I also created _convert_minutes_to_seconds
as a helper function to convert work and rest interval time from minutes to seconds. This was required as time (in seconds) is multiplied by each athlete's work and rest interval MAS to calculate the target distance:
def calculate_work_interval_distances(
workout: Workout, fitness_profiles: Collection[FitnessProfile]
) -> dict[str, float]:
"""Calculate work interval distances for each athlete.
Args:
workout: The training variables for the workout.
fitness_profiles: The fitness profile for each athlete completing the workout.
Returns:
A dictionary of athlete names mapped to work interval distances.
"""
work_distances = {}
for profile in fitness_profiles:
work_interval_mas = (
profile.max_aerobic_speed * workout.work_interval_percentage_mas
)
work_interval_distance = round(
work_interval_mas * _convert_minutes_to_seconds(workout.work_interval_time),
0,
)
work_distances[profile.name] = work_interval_distance
return work_distances
def calculate_rest_interval_distances(
workout: Workout, fitness_profiles: Collection[FitnessProfile]
) -> dict[str, float]:
"""Calculate rest interval distances for each athlete.
Args:
workout: The training variables for the workout.

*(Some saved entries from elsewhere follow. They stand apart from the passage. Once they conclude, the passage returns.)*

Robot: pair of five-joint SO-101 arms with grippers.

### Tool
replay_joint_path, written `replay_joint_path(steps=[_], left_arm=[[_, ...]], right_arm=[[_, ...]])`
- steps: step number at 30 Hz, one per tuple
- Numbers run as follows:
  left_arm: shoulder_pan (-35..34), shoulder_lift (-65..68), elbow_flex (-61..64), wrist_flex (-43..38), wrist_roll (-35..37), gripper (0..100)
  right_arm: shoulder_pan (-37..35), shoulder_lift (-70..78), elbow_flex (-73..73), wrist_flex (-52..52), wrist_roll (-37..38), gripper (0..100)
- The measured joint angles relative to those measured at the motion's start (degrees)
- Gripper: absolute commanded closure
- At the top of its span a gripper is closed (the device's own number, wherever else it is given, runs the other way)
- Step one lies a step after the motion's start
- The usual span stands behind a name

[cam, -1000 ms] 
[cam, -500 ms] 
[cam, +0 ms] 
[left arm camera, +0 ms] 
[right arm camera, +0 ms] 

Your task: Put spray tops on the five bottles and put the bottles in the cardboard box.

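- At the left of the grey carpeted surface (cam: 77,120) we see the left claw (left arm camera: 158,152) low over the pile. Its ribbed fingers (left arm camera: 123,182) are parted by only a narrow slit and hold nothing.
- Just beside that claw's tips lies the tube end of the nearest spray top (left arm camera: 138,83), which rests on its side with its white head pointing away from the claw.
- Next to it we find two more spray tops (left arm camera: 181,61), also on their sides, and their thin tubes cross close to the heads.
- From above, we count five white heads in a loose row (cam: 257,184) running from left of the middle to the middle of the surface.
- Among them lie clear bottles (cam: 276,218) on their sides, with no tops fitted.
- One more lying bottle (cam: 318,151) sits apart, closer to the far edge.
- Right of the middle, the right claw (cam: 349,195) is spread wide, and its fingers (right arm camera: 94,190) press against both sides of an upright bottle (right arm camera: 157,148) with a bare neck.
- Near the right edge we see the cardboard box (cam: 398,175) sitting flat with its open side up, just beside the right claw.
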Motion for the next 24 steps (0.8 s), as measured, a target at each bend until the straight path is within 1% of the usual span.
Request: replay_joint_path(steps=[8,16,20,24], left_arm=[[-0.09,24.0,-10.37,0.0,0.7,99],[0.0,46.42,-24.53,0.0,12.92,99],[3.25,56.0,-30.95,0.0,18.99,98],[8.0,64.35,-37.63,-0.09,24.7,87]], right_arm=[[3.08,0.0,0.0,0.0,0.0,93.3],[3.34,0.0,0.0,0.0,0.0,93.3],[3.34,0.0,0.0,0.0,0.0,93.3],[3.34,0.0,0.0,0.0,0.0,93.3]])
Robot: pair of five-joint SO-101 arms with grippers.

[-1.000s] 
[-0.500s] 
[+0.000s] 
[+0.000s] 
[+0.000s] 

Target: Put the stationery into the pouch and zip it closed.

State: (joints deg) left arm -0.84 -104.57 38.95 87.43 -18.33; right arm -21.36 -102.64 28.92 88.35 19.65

fitness_profiles: The fitness profile for each athlete completing the workout.
Returns:
A dictionary of athlete names mapped to rest interval distances.
"""
rest_distances = {}
for profile in fitness_profiles:
rest_interval_mas = (
profile.max_aerobic_speed * workout.rest_interval_percentage_mas
)
rest_interval_distance = round(
rest_interval_mas * _convert_minutes_to_seconds(workout.rest_interval_time),
0,
)
rest_distances[profile.name] = rest_interval_distance
return rest_distances
def _convert_minutes_to_seconds(work_interval_time: int) -> int:
"""Convert minutes to seconds.
Args:
work_interval_time: The work interval time in minutes.
Returns:
The work interval time in seconds.
"""
return work_interval_time * 60
Future Considerations
I'm not completely happy with the names I've chosen for the dataclass methods. I'm trying to give each method a descriptive name, however I feel they are currently too long. This could also be applied to variable names in the calculate_rest_interval_distances
and calculate_work_interval_distances
.
The calculate_rest_interval_distances
and calculate_work_interval_distances
functions accept a Workout
and FitnessProfile
object as arguments. However, they don't require all of the information within the object. I believe I should consider re-writing the functions to accept only the information they require.
Similarly, the calculate_rest_interval_distances
and calculate_work_interval_distances
functions complete similar work and there is duplication of code. I think I could create a single function to calculate target distances and reduce duplication.
I assumed that 2km time trial times are already an integer data type. This assumption spreads to the tests I've written where I pass the required data types when instantiating AthleteProfile and Workout instances. In the future I will need to create the functionality to change the data types when coupling the logic to the persistence layer.
I'll also need to convert a number of database records (e.g. lines in a csv file or a SQLAlchemy Result object) into individual FitnessProfile
instances. I believe this should be straight forward as Result objects and files are iterables that can be used in a for loop.